Yellow House: Art Inside & Out

By Laura Riggs | Photos by Doug Eng

The CoRK Arts District, the first of its kind artists’ district  in Jacksonville, opened ten years ago. It has since grown from one building to three with a mission to support artists in the community by offering workspaces for creativity and collaboration. True to its mission, the district’s artists were invited to express themselves by painting murals on the building’s exterior. With Bold City Brewery across Rosselle Street, the area became a destination for local arts and cultural events, shows, film screenings, poetry readings, and open night galleries for artists to display and sell their work. Where there were once vacant buildings and industrial warehouses mixed in with residential homes, there are now a group of buildings with vibrant work done in the street art tradition.

The corner of Rosselle and King sits at the intersection of the Riverside, Lackawanna, and Mixon Town communities—a mix of some of the wealthiest and most impoverished areas in Jacksonville. The communities have been historically segregated, with the highway serving as a demarcation line to divide race and economics. After leaving the Cummer Museum of Art & Gardens, Hope McMath felt that this area made sense for her next venture in her continuing journey to create meaningful change in Jacksonville. In 2017, she opened Yellow House just up from CoRK on King Street with the core belief that the arts are vital to building relationships between people and communities. 

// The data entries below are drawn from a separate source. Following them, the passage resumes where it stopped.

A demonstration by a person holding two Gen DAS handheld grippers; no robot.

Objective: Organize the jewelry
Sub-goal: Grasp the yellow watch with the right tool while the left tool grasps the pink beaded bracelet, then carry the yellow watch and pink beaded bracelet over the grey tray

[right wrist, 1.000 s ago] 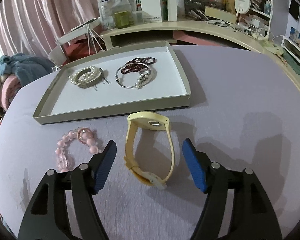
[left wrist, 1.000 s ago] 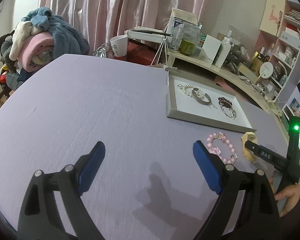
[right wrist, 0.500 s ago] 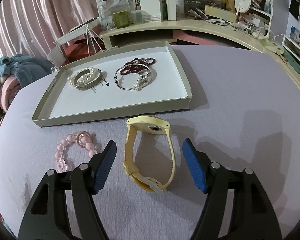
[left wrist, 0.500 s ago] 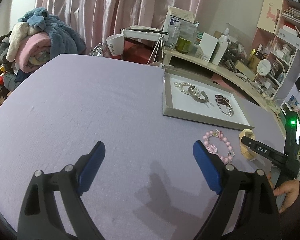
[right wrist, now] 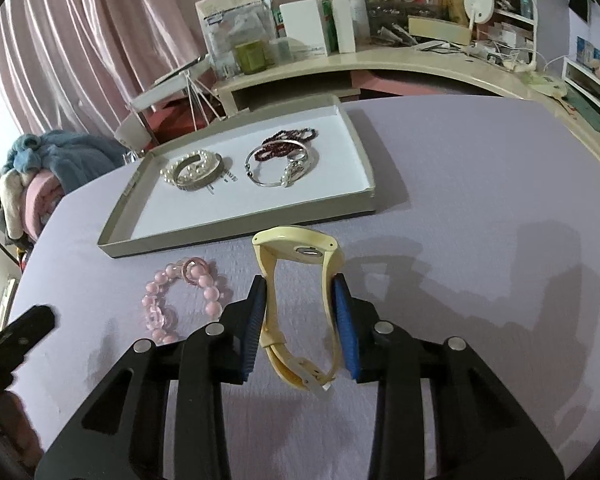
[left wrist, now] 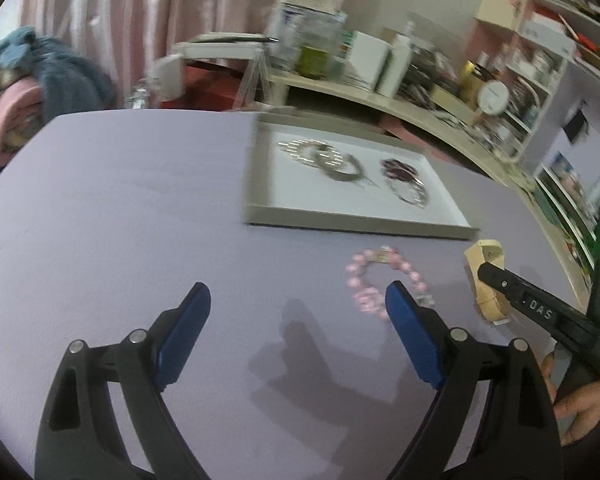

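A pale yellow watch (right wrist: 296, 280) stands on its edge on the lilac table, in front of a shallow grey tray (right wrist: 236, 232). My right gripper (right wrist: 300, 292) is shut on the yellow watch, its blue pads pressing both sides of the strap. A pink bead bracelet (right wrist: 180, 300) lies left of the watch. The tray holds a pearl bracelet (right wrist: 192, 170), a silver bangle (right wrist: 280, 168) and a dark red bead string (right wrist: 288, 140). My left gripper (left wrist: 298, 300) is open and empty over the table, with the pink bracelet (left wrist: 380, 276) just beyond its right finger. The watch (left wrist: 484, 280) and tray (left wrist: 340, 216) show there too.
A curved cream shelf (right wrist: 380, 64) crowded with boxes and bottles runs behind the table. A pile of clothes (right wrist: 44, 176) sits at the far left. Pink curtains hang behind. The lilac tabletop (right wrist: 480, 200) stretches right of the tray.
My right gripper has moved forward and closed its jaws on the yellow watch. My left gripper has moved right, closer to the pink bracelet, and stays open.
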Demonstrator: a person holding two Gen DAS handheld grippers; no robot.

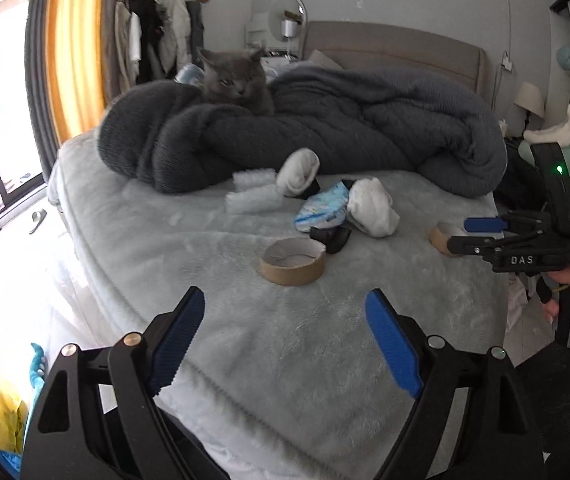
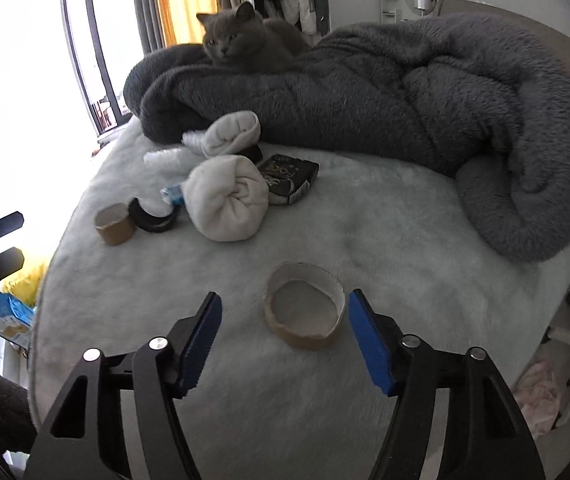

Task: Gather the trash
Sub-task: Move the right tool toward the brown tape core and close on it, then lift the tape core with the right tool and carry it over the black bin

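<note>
Right gripper (image 2: 283, 336) unclenched, nothing gripped; cardboard tape core (image 2: 305, 306) lies on bed (image 2: 405, 248) just ahead, nearer right finger. Left gripper (image 1: 285, 336) likewise empty over bed. Advice: straddle the core's wall, probably thin, and close gently.

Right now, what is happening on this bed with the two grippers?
A person is collecting trash from the bed with a gripper in each hand. The right gripper is open, with a cardboard tape ring just ahead of its fingers, not yet gripped. The left gripper is also open and holds nothing; another cardboard ring lies ahead of it. Rolled white socks, a black packet and a black tape roll lie further back. A grey cat sits on the dark blanket.
</note>
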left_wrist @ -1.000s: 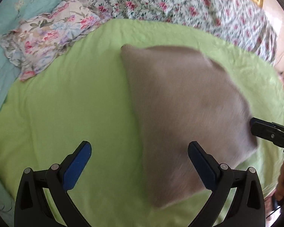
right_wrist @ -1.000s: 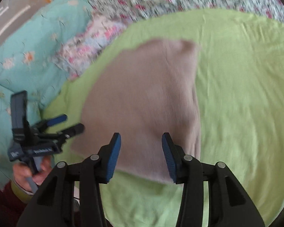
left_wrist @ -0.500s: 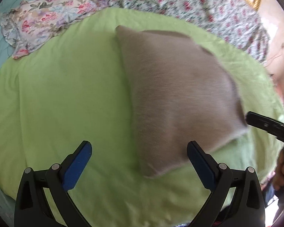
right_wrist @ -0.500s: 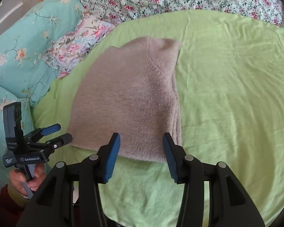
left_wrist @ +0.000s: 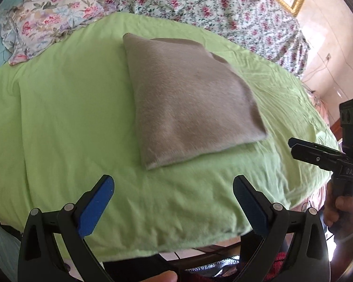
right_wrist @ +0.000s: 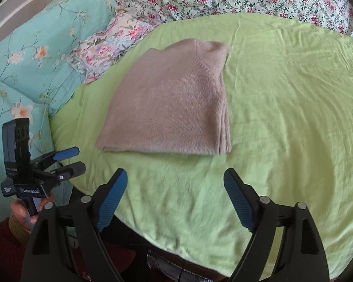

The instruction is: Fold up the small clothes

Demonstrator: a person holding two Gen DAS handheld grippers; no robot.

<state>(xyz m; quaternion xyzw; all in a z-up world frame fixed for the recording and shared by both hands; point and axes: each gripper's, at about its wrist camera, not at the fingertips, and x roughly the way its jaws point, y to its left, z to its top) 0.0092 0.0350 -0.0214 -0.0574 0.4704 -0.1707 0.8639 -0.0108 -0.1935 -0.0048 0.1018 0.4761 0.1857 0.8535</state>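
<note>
A beige knitted garment [left_wrist: 188,98] lies folded into a flat rectangle on the green sheet [left_wrist: 66,108]; it also shows in the right wrist view [right_wrist: 171,101]. My left gripper [left_wrist: 173,202] is open and empty, held back over the sheet's near edge, short of the garment. My right gripper [right_wrist: 175,195] is open and empty, also back from the garment's near edge. In the left wrist view the right gripper [left_wrist: 294,144] shows at the right edge. In the right wrist view the left gripper [right_wrist: 76,159] shows at the left, held in a hand.
A small floral cloth [left_wrist: 49,21] lies at the sheet's far left corner, also seen in the right wrist view [right_wrist: 113,44]. A floral bedspread [left_wrist: 200,2] runs behind. A turquoise quilt [right_wrist: 28,65] lies left. The bed's front edge [left_wrist: 176,249] is just below the grippers.
Both grippers have pulled back from the garment toward the bed's front edge. The right gripper has opened wider. The folded garment lies still on the sheet.
</note>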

On its website, Yellow House is described as, “more than a physical space; it is a hub for educational outreach and collaborations among artists, writers, organizations, and communities.” After featuring her work in an exhibit in 2019, Tatiana Kitchen (@phoenixaaart on Instagram) was eager to showcase her talent on a larger canvas. When she put in a request for a wall on social media, McMath happily responded that she wanted to support Kitchen with what she had available on Yellow House. McMath lovingly describes Kitchen’s mural “Hands of Dawn,” which faces the corner of Phyllis and King Streets, as an “empowering perspective of Black women as goddesses, creators, and mothers.” 

The mural is also the inspiration for Yellow House’s latest project, The Community Tree: A Place of Grief and Hope. “Right now, we are closed,” explains McMath, “so we have shifted Yellow House’s work inside to out.” After spending time breathing in Tatiana’s mural, local artist Yvette Angelique Hyater-Adams created a piece of poetry for this moment titled “The Reckoning Line Between Shadow and Shine.” McMath had the poem printed on a 12-foot banner and installed it temporarily next to “Hands of Dawn.” “Public art should involve the public,” McMath says, “it can be an impactful way to fill an immediate need to build community.” This is why McMath then put out the call to anyone from the public to come experience the mural, read Yvette’s poem, and write messages on purple and yellow ribbons as a way to “document our losses, and lift up our gratitude.” 

Public art is more than murals. It creates a place and offers the ability to build community, to mourn, to seek change, and to heal. On this corner, Yellow House has demonstrated that “the power and beauty that centers     on these Black women have transformed what would normally seem to some an unsightly corner and made it something special.”